Preparation of Media for Animal Cell Culture

Introduction
The growing interest in products from animal cells has caused an extensive research effort for the development of media for cell cultivation. The basic components in the media used for cultivation of animal cells vary depending upon the character of the cells, and the cultivation method. Basic components consist of an energy source, nitrogen source, vitamins, fats, fatty acids and fatsoluble components, inorganic salts, nucleic acid, antibiotics, oxygen, pH buffering systems, hormones, growth factors serum, and extensive efforts are directed toward developing serum-free media, protein media, or (synthetic media) chemically defined media (e.g., MEM—minimum essential media).

Almost 50% of the biologicals produced today or planned to be produced in the future are of animal cell origin. Therefore, there is an increasing interest in developing technologies for cultivation of animal cells and production of a wide spectrum of biologicals. The worldwide activities and market of biologicals from mammalian cells were recently received.

Although the major achievements in the field of animal cell cultivation have been accomplished in the last 3 decades, it has a long history of about one hundred years. Apart from the development of various types and size of culturing vessels, research and development of optimal media for cell division are also carried out among most groups involved in the field of animal cell cultivation and production of biologicals. Media used for cell cultivation are considered to include 2 major parts.
  1. Essential basal ingredients that fulfill all cellular requirements for nutrients, known as the basal growth medium.
  2. A set of supplements that satisfies other types of cellular growth requirements and makes it possible for the medium to grow.
Water for Animal Cell Media
Out of the most important points for consideration when preparing media is the required high quality of the water. Water used for culture media should be pyrogen-free (especially if the product is for human or animal use it should have resistance of 1.5–2.0 m. Ohms, indicating a low salt content.)

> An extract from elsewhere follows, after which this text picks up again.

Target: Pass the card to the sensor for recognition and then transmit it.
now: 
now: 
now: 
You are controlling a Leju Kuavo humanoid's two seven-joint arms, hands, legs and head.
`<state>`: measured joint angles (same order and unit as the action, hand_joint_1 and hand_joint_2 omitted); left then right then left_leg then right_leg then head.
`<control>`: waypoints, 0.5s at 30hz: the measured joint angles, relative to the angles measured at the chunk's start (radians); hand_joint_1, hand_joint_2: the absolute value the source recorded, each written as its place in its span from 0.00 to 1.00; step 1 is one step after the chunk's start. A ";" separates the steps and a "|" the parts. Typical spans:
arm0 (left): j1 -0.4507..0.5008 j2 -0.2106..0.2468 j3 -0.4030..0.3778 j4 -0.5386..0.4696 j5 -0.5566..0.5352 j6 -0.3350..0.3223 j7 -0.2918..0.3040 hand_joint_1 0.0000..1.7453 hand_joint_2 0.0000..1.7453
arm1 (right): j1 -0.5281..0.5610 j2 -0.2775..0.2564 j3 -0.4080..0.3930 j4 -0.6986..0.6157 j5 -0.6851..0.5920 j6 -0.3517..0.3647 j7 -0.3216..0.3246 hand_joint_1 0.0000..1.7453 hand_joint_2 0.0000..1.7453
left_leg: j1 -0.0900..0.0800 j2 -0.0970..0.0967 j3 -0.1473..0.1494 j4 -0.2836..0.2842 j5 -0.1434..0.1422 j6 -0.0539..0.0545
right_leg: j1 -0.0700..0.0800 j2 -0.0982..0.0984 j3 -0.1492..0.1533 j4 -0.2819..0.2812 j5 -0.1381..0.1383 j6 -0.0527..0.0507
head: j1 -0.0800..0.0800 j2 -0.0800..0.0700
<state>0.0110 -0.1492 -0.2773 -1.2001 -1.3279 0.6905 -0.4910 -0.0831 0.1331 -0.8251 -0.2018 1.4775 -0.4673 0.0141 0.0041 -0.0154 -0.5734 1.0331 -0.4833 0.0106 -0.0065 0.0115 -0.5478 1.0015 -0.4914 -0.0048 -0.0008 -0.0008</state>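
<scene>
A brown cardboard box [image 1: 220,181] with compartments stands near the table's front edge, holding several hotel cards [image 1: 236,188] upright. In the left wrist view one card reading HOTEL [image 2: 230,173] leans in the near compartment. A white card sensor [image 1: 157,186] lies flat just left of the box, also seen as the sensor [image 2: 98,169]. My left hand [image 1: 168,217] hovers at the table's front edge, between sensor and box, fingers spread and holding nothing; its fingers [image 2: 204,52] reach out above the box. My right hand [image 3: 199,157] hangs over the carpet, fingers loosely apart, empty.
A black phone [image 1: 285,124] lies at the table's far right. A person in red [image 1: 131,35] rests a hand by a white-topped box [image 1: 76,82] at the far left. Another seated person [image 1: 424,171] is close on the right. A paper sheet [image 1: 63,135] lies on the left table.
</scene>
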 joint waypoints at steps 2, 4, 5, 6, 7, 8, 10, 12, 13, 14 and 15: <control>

It is highly recommended to use fresh ultrapure water, and not store water since in some storage tanks, organic materials, or irons from plastic or glass
may dissolve in the water.

Purity of Chemicals, Stability, and Shelf Life
Chemicals of the highest purity are required for preparation of media. Commercial chemicals, although pure, inevitably contain traces of contaminants. Some of the traces may be toxic (like Hg). With regard to stability of media ingredients, inorganic chemicals are indefinitely stable. Vitamins are the least stable. Hormones, several antibiotics, and growth factors are recommended to be stored frozen (–20°C) or refrigerated (0°C–4°C).

Several ingredients used in animal cell culture media are known for their instability, e.g., ascorbic acid and glutamine. Most factors affect the shelf life of media, among them are the following: Natural decay rates of unstable compounds, pH, moisture, storage temperature, access of oxygen, and an exposure to near-ultraviolet, day light, or inflorescence light. Most media should be stored at 41°C and in a dark place. Storage of media by freezing may cause loss of some purely soluble ingredients. Powdered media may be stored for several years.

Basic Components in Media
  1. Energy sources—Glucose, fructose, amino acids.
  2. Nitrogen sources—amino acids.
  3. Vitamins: mainly water-soluble vitamins—B and C.
  4. Fat and fat-soluble components: fatty acids, cholesterols.
  5. Inorganic salts: Na+, K+, Ca2+, Mg2+
  6. Nucleic acid precursors
  7. Antibiotics.
  8. pH and buffering systems.
  9. Oxygen.
  10. Hormones and growth factors.
Sera in Animal Cell Media
Sera is the most important and most problematic component in animal cell media. During more than 3 decays, sera has been an essential medium component with the following functions:
  1. Provides nutrients.
  2. Provides proteins that solubilize essential nutrients that do not dissolve readily.
  3. Binds essential nutrients that are toxic when present in excessive amounts and releasing then slowly in a controlled manner.
  4. Provides hormones and growth factors.
  5. Modulates the physical and chemical properties of the medium (viscosity, rate of diffusion)—protect cells in agitated culture.
  6. Has a pH-buffering function.
Despite these advantages, there are several problems associated with the use of serum for cell cultures.
  1. Serum is the most expensive component.
  2. Being highly viscous, sera slows down the sterilization by filtration of the media.
  3. From time to time, there is a shortage in world supply of sera.
  4. Possible availability of contaminants. For example, Mycoplamas, viruses.
  5. Availability of serum in media increases the complicity of the downstream processing of the desired biological media.